One of the main strengths of our study is the evaluation of NAbs, which have been shown to have an important predictive value of immune protection from symptomatic COVID-19 in a recent study [50]. Therefore, NAb levels can be considered valuable surrogates of vaccine efficacy. The main limitations of our study include the relevant limited number of patients in the subgroup analyses, the absence of data on T-cell induced immune responses following vaccination against SARS-CoV-2 and the short follow up period that was not enough to determine the role of vaccination against clinically important COVID-19 infection in patients with plasma cell dyscrasias. In general, the vaccine protection against severe COVID-19 and reinfection by SARS-CoV-2 variants for patients with hematological cancer has not been elucidated yet.
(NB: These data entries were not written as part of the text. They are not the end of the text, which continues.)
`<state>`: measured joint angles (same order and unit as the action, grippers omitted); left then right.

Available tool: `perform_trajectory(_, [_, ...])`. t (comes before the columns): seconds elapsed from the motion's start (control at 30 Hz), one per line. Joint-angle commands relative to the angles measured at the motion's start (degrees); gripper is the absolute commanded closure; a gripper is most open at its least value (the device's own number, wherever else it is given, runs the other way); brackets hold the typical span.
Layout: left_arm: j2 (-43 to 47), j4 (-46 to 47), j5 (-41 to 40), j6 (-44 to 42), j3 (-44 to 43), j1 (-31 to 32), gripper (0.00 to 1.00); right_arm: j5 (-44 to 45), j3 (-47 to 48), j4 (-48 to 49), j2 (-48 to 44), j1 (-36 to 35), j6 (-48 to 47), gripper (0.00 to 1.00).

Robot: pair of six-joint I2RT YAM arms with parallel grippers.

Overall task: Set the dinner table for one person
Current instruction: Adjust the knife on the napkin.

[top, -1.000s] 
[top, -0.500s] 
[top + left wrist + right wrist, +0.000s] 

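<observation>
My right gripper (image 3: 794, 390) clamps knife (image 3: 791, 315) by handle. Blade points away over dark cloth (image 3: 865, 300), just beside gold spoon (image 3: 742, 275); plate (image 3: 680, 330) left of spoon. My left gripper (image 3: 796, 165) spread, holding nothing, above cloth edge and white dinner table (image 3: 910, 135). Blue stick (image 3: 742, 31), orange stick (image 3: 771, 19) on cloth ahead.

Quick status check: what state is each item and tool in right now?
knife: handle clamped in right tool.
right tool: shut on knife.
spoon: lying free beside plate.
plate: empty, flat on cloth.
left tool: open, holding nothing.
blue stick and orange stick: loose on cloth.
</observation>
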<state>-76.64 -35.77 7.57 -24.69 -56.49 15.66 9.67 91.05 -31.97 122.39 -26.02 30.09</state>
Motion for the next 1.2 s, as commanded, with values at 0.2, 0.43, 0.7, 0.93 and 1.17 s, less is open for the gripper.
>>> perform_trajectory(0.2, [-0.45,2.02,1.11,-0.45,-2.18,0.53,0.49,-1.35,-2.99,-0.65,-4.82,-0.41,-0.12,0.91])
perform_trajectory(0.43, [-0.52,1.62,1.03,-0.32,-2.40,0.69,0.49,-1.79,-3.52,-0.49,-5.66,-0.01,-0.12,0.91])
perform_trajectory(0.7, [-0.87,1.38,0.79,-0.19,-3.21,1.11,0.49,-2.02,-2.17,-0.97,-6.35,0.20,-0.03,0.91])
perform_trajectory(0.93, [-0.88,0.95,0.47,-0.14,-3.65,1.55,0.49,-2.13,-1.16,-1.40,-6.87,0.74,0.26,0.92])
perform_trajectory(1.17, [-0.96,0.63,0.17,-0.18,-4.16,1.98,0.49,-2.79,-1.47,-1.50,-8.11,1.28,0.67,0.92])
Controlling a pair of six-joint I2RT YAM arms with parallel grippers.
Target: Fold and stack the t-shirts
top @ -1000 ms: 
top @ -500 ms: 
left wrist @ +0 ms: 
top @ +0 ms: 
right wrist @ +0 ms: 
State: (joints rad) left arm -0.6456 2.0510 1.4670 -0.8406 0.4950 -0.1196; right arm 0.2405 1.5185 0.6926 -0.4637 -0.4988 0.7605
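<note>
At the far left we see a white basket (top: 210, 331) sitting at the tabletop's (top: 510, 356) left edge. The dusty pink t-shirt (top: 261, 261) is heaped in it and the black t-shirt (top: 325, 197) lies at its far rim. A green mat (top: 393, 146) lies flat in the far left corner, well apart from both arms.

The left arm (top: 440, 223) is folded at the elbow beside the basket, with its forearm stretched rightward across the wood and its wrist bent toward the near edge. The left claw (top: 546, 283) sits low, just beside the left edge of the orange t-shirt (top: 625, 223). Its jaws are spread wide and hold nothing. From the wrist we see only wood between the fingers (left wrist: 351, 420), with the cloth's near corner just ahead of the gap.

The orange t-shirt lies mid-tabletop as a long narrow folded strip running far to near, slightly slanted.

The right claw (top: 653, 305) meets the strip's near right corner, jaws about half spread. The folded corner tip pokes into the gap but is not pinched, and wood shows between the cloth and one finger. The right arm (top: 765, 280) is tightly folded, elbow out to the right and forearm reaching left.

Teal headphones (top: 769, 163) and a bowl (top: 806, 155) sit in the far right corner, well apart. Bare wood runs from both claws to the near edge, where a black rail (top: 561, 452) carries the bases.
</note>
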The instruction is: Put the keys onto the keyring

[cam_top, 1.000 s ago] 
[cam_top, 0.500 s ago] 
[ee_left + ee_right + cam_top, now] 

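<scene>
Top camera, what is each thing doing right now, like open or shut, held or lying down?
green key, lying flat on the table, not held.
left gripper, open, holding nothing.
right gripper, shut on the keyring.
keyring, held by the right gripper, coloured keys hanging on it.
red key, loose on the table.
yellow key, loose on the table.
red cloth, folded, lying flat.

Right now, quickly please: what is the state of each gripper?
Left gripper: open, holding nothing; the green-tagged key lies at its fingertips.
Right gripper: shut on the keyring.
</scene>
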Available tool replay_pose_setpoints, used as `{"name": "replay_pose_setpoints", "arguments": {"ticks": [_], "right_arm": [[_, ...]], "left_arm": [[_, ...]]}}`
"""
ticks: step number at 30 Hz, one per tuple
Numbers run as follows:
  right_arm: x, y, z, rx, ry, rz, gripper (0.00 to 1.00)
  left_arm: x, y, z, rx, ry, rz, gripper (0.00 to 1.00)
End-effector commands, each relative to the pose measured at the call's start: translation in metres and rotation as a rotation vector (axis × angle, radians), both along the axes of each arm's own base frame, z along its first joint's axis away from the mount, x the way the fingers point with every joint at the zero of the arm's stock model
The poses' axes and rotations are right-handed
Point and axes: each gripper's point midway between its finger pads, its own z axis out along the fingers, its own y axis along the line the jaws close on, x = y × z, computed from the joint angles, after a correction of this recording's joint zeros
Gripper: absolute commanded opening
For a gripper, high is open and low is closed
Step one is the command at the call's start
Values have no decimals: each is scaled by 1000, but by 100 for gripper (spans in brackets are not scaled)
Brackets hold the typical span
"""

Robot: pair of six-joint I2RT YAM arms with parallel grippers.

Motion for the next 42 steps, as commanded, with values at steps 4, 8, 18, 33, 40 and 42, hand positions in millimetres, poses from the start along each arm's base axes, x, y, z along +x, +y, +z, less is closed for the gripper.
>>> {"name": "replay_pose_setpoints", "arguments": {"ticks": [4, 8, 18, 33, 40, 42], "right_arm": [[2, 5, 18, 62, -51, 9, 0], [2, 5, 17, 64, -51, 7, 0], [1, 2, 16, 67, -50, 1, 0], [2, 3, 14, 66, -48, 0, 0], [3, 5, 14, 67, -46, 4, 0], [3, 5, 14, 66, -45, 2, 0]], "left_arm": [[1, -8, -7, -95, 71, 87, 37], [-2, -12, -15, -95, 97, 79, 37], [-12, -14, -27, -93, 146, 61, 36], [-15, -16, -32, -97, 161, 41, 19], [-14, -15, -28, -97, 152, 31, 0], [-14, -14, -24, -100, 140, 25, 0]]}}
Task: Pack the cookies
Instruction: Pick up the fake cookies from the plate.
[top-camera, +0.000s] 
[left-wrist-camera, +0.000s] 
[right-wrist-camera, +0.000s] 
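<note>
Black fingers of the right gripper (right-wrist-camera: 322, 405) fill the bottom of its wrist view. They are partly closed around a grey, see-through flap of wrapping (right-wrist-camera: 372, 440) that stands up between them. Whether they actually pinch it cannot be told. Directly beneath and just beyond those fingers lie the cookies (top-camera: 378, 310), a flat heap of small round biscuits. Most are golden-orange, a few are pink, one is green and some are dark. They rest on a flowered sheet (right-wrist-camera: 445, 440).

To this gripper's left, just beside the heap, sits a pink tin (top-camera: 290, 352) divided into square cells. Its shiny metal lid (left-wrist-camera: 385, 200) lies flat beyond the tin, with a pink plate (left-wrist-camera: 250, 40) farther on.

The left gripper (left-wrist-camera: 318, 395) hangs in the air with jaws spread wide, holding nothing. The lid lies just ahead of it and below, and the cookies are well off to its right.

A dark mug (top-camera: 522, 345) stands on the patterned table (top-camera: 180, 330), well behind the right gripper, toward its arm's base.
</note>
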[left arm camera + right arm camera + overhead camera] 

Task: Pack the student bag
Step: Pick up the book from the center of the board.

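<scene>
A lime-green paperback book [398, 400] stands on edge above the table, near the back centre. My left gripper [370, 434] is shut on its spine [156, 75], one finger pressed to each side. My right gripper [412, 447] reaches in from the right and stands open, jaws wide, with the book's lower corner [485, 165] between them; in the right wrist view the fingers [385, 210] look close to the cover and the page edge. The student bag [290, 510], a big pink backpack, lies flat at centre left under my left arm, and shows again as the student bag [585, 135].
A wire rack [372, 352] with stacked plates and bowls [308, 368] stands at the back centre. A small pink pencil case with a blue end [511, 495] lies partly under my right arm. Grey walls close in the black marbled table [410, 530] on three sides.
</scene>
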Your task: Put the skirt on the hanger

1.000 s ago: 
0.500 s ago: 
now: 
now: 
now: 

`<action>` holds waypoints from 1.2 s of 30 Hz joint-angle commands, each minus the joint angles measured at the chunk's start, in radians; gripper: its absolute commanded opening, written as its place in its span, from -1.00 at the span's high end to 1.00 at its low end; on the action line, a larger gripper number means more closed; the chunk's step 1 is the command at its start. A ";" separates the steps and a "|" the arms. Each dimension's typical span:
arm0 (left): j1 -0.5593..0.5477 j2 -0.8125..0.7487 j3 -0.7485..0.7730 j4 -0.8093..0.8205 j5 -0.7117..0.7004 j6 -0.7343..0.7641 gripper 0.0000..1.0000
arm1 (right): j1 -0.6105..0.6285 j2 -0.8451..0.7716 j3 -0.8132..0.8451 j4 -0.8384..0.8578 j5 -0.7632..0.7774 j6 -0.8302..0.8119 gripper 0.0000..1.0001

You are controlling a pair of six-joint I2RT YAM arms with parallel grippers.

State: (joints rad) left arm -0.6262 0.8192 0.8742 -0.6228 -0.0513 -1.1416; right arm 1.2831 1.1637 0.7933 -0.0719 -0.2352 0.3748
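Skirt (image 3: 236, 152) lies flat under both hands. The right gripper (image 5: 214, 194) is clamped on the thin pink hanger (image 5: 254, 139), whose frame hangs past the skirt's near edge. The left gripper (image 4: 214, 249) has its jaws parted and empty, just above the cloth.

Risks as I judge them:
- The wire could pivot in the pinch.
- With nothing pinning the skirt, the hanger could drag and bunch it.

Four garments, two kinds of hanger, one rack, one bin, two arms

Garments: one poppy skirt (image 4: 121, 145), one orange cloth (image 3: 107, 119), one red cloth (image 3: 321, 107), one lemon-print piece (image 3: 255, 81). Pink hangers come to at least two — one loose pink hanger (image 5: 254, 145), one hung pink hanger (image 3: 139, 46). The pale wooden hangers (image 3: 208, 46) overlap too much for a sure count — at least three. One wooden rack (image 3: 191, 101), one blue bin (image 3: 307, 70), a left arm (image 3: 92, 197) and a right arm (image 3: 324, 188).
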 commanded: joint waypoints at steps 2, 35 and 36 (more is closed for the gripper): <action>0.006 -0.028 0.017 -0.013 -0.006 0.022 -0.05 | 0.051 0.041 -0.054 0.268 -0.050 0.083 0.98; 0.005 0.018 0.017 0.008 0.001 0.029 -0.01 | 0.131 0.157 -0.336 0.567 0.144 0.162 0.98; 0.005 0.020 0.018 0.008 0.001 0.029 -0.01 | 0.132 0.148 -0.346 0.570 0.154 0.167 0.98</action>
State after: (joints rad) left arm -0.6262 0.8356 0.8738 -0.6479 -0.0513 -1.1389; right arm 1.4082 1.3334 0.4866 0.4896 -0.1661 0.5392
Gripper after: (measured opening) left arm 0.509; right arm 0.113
In conclusion, patients with myeloma have an inferior humoral response against SARS-CoV-2 after COVID-19 vaccination compared with healthy individuals. Although humoral immunity seems to be deregulated, mucosal surface antibodies, such as IgA, and protective T-cell responses, might particularly important in the protection following natural SARS-CoV-2 infection or vaccination [51, 52]. Further studies on the kinetics of immune subpopulations following COVID-19 vaccination will elucidate the underlying immune landscape and determine the potential need for additional booster doses or protective administration of antibodies against SARS-CoV-2 in patients with plasma cell dyscrasias and no/poor response after full vaccination. For these patients prolonged self-protection measures, such as mask wearing and social distancing, are necessary. Finally, the effect of the long-term safety of these vaccines seems reassuring, however close monitoring is required especially in patients with plasma cell dyscrasias, considering the increased risk for concurrent or synergistic adverse events.